They leave you with a burden that is immense and unbearable.  It is the accumulation of all the pain they have inflicted on you, all the betrayal, and especially all the blame.  Even the way they constantly discard us and walk away says, "You're nothing, but I'm awesome.  And look at how easily everybody else sees it."  And this burden is carried and then compounded because of the fact that it is so wrong.  As we heal, our anger linked to pain surfaces, and we demand that there be justice.  We demand that *they* be the losers and that the world recognize it. 

And this only makes things worse, because we have zero control over any of this.  So, bitterness cements the chains around our hands that tie us to this burden, and it actually fulfills their victory -that we remain forever chained to them and be the carrier of the burdens.  Everything we wish upon them actually becomes ours -we drink the poison, ourselves.  They get to project all of their crap onto us, and in our anger and bitterness we swallow it all.  They get to stride on through life and to their next victims as the victor, and we remain the losers. 

But in the end, it is only our choice and truly only within our power to finally decide we no longer want to carry that burden.  We are the only ones who can get to the place where we decide to put it down and never pick it back up again.

Why do they do it? I don't really know, but I suspect it is driven by their undying need to feel like somebody. My ex's mother, though not knowing every aspect of our story, suggested to me on more than one occasion that she believes her daughter is actually jealous of me.  So, she seeks to destroy and cut others (me) down so that she feels more powerful and good about herself. The best case for them is to have a good, kind, and carying person with lots of potential feel like they are a total loser and be wrapped up in them.

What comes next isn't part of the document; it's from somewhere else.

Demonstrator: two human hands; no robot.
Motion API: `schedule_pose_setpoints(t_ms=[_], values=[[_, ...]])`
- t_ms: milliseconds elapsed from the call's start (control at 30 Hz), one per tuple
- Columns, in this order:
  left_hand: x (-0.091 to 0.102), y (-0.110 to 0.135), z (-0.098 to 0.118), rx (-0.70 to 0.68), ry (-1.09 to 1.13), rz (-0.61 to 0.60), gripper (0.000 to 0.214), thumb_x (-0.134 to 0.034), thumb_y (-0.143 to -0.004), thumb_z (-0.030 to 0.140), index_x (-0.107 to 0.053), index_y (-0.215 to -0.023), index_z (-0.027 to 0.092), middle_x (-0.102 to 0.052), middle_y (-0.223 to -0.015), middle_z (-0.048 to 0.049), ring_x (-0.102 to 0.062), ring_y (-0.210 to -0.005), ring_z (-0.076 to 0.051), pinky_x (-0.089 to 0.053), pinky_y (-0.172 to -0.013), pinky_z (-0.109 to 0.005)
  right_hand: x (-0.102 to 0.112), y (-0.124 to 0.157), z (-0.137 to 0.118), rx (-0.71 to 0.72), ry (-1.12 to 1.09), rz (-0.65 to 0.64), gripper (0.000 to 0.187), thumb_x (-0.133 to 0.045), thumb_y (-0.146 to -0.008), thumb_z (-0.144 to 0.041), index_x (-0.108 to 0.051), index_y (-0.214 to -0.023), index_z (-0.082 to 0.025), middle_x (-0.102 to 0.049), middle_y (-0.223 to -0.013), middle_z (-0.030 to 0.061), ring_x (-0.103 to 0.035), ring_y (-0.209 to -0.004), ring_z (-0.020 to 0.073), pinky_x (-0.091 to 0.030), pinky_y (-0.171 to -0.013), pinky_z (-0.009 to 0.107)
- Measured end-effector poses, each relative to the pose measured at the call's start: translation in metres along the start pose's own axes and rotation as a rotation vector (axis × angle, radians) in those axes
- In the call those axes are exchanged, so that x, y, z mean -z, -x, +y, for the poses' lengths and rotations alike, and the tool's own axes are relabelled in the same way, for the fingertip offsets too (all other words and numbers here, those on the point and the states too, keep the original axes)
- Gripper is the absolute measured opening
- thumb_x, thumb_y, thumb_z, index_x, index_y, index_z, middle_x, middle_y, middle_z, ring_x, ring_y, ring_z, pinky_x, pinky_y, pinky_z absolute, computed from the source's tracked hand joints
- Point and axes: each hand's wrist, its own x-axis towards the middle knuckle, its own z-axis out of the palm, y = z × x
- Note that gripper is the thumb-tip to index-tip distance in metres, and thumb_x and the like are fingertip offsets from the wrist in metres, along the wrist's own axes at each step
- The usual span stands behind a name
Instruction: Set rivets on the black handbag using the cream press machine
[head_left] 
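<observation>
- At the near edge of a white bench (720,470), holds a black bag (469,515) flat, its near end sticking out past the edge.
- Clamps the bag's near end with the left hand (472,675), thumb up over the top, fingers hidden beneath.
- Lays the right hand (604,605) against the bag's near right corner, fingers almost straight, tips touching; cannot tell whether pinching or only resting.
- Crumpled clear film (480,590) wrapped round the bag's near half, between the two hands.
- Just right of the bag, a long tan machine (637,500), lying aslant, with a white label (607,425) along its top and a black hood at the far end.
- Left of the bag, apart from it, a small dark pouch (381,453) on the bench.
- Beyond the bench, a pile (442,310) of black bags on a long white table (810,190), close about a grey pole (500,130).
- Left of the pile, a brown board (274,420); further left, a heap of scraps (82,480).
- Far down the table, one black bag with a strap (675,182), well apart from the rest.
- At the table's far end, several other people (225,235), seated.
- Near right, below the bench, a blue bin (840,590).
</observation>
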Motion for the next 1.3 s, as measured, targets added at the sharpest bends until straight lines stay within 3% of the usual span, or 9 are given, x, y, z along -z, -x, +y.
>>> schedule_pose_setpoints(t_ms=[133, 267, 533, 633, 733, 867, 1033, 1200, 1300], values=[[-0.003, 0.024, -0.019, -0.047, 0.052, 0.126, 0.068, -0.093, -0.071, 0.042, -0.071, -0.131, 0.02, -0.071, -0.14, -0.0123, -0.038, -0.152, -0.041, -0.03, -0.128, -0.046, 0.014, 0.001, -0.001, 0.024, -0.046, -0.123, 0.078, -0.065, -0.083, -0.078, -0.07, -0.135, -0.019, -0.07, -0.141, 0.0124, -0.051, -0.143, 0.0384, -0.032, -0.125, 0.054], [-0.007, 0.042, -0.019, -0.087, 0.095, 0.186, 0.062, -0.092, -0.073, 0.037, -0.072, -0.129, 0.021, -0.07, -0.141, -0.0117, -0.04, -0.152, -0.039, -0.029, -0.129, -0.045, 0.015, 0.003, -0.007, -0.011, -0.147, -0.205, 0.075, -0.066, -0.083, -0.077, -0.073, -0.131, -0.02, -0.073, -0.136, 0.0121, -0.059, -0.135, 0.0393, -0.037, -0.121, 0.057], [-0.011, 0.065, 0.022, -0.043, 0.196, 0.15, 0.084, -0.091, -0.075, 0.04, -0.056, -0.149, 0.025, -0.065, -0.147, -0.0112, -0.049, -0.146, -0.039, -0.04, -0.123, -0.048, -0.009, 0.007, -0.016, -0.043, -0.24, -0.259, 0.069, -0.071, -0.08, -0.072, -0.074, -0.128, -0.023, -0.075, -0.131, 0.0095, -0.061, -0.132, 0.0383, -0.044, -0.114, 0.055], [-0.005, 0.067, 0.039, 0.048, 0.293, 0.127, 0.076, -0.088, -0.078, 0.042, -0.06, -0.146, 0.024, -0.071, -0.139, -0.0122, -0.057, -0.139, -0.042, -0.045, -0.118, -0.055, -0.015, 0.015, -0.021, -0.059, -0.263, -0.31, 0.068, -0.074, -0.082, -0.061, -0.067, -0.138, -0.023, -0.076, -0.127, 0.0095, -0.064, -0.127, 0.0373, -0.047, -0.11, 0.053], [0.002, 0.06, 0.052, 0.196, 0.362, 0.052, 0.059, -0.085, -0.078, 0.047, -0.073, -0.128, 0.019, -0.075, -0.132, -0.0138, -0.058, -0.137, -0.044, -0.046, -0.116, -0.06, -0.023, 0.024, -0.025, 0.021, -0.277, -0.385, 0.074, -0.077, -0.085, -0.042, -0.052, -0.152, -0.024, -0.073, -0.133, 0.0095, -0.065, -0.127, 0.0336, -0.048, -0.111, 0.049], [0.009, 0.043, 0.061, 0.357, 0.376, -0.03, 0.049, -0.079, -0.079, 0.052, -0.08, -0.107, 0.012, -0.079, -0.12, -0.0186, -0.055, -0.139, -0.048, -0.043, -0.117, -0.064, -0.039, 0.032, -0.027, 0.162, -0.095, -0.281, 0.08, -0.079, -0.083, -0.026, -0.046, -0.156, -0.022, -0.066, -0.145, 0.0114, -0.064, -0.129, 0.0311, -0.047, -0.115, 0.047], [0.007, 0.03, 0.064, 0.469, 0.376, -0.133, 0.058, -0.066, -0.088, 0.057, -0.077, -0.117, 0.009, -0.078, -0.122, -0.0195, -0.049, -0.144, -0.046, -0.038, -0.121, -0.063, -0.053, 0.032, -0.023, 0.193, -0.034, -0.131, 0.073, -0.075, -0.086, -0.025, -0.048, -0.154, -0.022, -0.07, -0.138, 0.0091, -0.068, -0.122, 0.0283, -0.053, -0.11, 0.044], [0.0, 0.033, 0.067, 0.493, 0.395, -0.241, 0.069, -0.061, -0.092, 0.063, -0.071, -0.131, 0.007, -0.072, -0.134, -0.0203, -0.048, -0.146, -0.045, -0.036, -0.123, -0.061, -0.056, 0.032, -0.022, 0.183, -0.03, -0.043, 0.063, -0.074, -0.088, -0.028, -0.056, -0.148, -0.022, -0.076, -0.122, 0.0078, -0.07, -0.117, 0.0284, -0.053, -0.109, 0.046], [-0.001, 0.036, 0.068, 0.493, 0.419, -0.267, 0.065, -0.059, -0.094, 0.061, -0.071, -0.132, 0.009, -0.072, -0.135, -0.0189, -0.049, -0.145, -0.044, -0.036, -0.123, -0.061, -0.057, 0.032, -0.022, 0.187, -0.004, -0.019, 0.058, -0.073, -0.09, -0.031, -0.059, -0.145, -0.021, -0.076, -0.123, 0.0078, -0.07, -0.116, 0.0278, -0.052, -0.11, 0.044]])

It's the whole "Who's the winner and who's the loser" game.  Here's what it looks like if it could be summarized into a dialog:


Them:  I'm the winner.  You're the loser!  Look at me!  Look at me!  Happy as can be!

Us:  (writhing in pain)  "No... but that's not true!  Look at all you have done!"

Them:  Oh yeah?  Well, who is the one walking away like its nothing?  Who is the happy one who has a great new life?  Not you!  Who is the one with all these new friends?  Not you!

Us:  But, that's not right!  You're playing games and putting that on me!

Them:  No.  I'm not doing anything.  It's simply that you cannot get over it.  It's you who is the problem.  I'm innocent.  I'm just a happy person, and you're the unhappy one.  I'm right.

Us:  (burning with anger)  Grrrrrrrrr  (churning ourselves up inside)

Them:  See?  Look at you.  It's your fault.  You're the loser, and I'm fine.  Others agree.  I told you for years it was you.  I'm right.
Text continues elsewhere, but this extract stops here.